(Bloomberg) -- Donald Trump is facing a defamation lawsuit over comments he made during the September presidential debate about five men who were wrongly convicted in the 1989 jogger rape case and came to be known as the “Central Park Five.”
The men, who were teenagers when they were arrested, said in a lawsuit filed Monday in federal court in Philadelphia that Trump defamed them by saying during the debate that they had pleaded guilty when they hadn’t. Trump also made erroneous comments during the debate suggesting someone had been killed during the 1989 incident.
The case comes as Trump enters the final two weeks of his presidential campaign before Election Day on Nov. 5. The new lawsuit won’t be resolved in such a short time, but could fuel criticism from his opponents.
Trump campaign spokesperson Steven Cheung said in a statement that the case “is just another frivolous, election interference lawsuit, filed by desperate left-wing activists, in an attempt to distract the American people from Kamala Harris’s dangerously liberal agenda and failing campaign.”
Trump has a history of speaking publicly about the 1989 case, including taking out full-page newspaper ads referring to the attack days after it took place that called for the city to “bring back the death penalty” to “send a message loud and clear to those who would murder our citizens and terrorize New York.”
The guilty verdicts of the five men were overturned in 2002 after DNA evidence linked another person to the attack on the jogger. New York City later settled a civil lawsuit brought by the men for $41 million.

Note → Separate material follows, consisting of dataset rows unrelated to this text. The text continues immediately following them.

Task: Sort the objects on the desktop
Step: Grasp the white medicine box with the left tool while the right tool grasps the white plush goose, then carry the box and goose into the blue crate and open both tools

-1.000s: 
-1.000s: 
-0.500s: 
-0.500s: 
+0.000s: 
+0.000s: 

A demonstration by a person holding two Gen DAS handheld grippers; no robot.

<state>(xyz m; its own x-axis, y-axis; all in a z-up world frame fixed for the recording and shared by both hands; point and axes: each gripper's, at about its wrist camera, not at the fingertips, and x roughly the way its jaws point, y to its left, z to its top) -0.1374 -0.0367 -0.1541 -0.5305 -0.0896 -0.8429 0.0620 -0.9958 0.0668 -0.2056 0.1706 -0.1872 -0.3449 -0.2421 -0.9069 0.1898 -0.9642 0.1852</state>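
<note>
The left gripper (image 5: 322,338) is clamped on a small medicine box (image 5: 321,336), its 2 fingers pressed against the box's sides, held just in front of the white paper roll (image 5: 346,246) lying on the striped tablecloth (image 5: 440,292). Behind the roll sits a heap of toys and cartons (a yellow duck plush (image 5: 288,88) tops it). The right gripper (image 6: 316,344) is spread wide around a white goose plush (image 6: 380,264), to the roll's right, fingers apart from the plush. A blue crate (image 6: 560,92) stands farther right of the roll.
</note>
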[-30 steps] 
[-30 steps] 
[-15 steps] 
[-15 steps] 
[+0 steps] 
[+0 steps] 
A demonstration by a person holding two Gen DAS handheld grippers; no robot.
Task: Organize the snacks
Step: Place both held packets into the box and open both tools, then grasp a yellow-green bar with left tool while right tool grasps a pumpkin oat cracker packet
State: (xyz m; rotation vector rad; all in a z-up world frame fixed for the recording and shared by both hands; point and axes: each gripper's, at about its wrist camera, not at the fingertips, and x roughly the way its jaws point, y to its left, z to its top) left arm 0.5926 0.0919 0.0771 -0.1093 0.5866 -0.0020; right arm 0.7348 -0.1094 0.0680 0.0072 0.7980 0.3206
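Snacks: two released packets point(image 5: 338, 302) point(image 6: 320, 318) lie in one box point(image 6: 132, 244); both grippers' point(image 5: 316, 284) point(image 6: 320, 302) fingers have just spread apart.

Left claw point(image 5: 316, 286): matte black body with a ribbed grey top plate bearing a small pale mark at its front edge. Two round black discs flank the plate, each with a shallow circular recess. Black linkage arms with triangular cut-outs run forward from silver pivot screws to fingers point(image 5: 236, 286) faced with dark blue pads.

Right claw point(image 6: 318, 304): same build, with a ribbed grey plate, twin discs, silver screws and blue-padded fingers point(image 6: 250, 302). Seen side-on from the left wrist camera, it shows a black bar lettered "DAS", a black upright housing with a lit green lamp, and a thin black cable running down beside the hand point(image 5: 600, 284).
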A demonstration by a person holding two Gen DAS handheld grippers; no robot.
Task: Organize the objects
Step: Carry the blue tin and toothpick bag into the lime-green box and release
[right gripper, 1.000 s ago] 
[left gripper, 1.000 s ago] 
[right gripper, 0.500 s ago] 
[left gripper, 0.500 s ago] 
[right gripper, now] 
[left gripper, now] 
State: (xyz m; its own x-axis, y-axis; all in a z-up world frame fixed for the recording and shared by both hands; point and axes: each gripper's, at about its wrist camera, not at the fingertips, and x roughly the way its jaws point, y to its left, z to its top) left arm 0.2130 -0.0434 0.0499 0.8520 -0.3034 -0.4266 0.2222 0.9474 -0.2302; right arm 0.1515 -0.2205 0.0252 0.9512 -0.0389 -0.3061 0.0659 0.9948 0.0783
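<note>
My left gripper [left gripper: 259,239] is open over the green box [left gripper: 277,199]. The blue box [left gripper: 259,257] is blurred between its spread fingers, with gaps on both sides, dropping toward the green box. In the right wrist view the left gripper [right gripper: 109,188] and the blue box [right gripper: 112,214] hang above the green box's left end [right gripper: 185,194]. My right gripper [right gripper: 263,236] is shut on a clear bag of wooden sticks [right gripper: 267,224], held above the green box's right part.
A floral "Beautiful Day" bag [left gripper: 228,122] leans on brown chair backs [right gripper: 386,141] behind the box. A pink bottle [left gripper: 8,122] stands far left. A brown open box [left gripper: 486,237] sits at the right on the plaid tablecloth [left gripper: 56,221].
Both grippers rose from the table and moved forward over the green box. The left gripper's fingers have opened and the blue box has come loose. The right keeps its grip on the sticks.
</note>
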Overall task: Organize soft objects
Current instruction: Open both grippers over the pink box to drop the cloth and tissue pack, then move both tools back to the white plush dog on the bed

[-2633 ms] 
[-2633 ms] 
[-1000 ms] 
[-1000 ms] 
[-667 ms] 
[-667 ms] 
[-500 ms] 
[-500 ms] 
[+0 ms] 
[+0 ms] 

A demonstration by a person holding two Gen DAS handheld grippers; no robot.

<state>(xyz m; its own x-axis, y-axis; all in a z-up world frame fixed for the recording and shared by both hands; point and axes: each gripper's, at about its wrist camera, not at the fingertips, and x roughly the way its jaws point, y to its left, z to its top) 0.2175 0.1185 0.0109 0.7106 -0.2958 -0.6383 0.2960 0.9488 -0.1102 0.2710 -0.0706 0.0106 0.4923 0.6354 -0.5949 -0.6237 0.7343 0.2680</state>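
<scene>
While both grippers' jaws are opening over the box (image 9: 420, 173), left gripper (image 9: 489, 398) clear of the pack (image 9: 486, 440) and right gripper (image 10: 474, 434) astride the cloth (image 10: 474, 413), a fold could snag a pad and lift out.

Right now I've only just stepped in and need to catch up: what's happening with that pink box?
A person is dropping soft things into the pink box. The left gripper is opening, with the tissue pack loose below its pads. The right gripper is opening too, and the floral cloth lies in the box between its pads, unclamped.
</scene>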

The case came up during the Sept. 10 debate between Trump and Harris. Harris mentioned Trump’s 1989 ad in response to a question about race and politics. The five men are Black and Latino.
Trump replied, “They admitted — they said, they pled guilty. And I said, well, if they pled guilty they badly hurt a person, killed a person ultimately.”
The woman survived the attack.
After the debate, one of the five men, Yusef Salaam, a member of the New York City Council, approached Trump and introduced himself, according to the complaint. Trump commented that Salaam was “on my side then” and Salaam responded, “No, no, no, I’m not on your side,” at which point Trump walked away. Salaam and several other members of the group addressed the Democratic National Convention this summer.
The lawyers for the five men wrote in the complaint that “Trump’s conduct at the September 10 debate was extreme and outrageous, and it was intended to cause severe emotional distress to Plaintiffs.”
The case is Salaam v. Trump, 24-cv-05560, US District Court, Eastern District of Pennsylvania (Philadelphia).